Par Samia HARRAR
On en est encore à ramasser les pelles et les râteaux. C’est dire que l’on n’est pas encore sorti de l’auberge. Et qu’il y a loin de la cruche à l’eau…
Comment se porte la Santé sous nos cieux si doux ? Elle pourrait se porter beaucoup mieux. Pour l’heure, anémique et livide, et munie cependant de bonnes intentions, elle essaie de marquer le pas. Mais lorsqu’elle ne se sait pas observée, elle claudique. Bancale, il n’est pas nécessaire de la soumettre à un œil exercé pour qu’il constate, d’emblée, qu’il faudrait, pour lui restituer jeunesse et vigueur, plus qu’un ravalement de façade. Elle est à la peine, et elle sait. Condamnant ceux qui s’en occupent, à se faire « porter pâles », avant de prendre la tangente pour ceux qui le désirent, le peuvent, et s’en donnent les moyens. Ceux qui restent, stoïques, attachés à leur poste, souffrent tous les jours de faire « parjure ». Car lorsqu’ils ont prêté sermon, ils n’avaient pas tout à fait conscience : dans l’enthousiasme et le « feu » de la jeunesse, qu’en lieu et place de l’aventure exaltante d’humanité, qu’ils ambitionnaient de vivre avec ce métier-sacerdoce, ils allaient devoir se résigner, petit à petit, à pratiquer bien souvent avec des « bouts de ficelle », et dans l’impossibilité d’offrir aux patients, ces services de qualité, qu’a évoqués Ali Mrabet, le ministre de la Santé, mercredi, et qui relèvent du droit le plus fondamental, partant du fait que l’accès aux soins, est un droit inaliénable et qui ne doit jamais être aliéné.

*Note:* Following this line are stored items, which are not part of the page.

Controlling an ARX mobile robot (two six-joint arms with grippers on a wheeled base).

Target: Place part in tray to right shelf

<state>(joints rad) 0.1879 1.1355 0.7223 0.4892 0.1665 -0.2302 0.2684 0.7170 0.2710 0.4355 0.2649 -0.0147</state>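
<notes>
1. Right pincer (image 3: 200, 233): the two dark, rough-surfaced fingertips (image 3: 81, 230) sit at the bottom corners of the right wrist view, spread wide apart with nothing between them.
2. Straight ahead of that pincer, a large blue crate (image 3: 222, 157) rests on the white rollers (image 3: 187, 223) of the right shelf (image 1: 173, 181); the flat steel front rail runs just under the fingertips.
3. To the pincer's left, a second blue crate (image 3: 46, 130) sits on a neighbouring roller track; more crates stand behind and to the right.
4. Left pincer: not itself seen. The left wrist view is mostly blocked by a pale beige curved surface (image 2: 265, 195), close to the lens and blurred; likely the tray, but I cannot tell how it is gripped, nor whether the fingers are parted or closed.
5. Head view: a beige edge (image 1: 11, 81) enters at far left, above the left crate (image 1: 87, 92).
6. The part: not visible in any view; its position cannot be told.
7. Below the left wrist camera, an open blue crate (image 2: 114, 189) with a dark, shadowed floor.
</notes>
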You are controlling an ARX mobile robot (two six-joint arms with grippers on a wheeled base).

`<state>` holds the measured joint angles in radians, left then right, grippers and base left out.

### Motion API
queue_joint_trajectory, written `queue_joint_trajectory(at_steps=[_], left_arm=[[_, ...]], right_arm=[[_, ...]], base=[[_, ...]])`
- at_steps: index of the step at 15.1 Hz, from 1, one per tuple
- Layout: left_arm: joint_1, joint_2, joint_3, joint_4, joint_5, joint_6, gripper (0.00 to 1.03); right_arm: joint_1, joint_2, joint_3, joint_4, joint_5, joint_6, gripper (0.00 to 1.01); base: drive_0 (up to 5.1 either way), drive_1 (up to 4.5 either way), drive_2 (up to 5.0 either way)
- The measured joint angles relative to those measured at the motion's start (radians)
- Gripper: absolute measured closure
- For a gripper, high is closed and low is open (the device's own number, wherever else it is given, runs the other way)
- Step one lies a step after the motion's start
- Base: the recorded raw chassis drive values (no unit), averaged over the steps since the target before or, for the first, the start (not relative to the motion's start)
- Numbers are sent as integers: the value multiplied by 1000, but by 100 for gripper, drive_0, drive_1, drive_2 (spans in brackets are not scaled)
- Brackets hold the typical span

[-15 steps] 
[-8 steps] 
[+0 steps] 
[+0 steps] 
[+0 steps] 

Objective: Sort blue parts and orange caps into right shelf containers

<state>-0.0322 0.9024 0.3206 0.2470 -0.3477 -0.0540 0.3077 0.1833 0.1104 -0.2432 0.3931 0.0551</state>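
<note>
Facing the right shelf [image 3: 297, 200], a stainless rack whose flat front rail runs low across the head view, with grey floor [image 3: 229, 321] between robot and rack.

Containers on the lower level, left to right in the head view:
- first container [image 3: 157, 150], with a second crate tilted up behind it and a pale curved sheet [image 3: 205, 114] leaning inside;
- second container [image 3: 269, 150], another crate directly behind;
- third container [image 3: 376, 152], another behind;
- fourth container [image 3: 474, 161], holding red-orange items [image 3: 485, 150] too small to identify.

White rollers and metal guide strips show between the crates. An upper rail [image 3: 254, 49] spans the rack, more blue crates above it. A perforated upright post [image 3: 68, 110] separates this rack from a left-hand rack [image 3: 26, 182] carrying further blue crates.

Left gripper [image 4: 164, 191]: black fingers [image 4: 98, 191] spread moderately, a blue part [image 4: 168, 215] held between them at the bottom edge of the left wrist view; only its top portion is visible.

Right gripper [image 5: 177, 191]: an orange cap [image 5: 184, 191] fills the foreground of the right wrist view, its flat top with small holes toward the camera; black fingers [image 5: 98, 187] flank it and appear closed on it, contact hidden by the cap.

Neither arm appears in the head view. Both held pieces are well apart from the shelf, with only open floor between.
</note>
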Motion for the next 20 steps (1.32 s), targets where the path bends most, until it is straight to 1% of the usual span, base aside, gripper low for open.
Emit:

Sur le « terrain », il est peut-être superflu de préciser que l’on est bien loin du compte. Et pas seulement dans les régions les plus reculées du pays. Il faut avouer que le travail de sape avait commencé depuis au moins une décennie. Qui n’a pas contribué pour peu, à détruire, méticuleusement et sûrement, ce qui constituait encore, il y a des années, un mobile de fierté pour la Tunisie. Toutes proportions gardées comme cela va de soi. Il se trouve qu’aujourd’hui, en termes d’une Santé de qualité à offrir aux citoyens, et malgré tous les efforts consentis par les professionnels : nos excellents médecins en tête, que s’arrachent tous les pays pour la qualité de la formation, irréprochable, dont ils bénéficient au sein des universités Tunisiennes, la Santé est devenu le « maillon faible » d’un système, qui n’a pas su raccorder ses moyens à ses ambitions. Et ce n’est pas faute d’un ministre, à qui il est impossible de reprocher quoique ce soit, ainsi qu’à toutes les « blouses blanches » qui ont bataillé avec lui à tous les étages, lorsque la « pandémie » faisait des ravages en Tunisie. Mais, en se fixant une politique qui puisse donner à espérer, que l’accès à des soins de qualité dans nos « murs », dans des hôpitaux qui ne seraient plus déglingués, ne soit pas que vaine utopie, il sera permis de rêver que le jour est venu, où il s’avère, désormais impensable, qu’un jeune médecin perde sa vie dans la cage d’un ascenseur désaffecté, parce que la négligence et le laisser-aller criminel, plus que les moyens qui seraient venus à manquer, auront contribué à l’offrir en sacrifice, à l’on ne sait quelle « déité » cruelle et impassible ; qui se fout comme d’une guigne que des malades meurent faute de soins dans les couloirs gris d’un quelconque hôpital, dépourvu de tout le nécessaire. Et que de jeunes « résidents » souffrent le martyr à accomplir leurs stages dans des conditions extrêmes, devant le regard, tristement désenchanté d’un Hippocrate qui songe aussi à faire sa « valise ». Et à jeter les gants.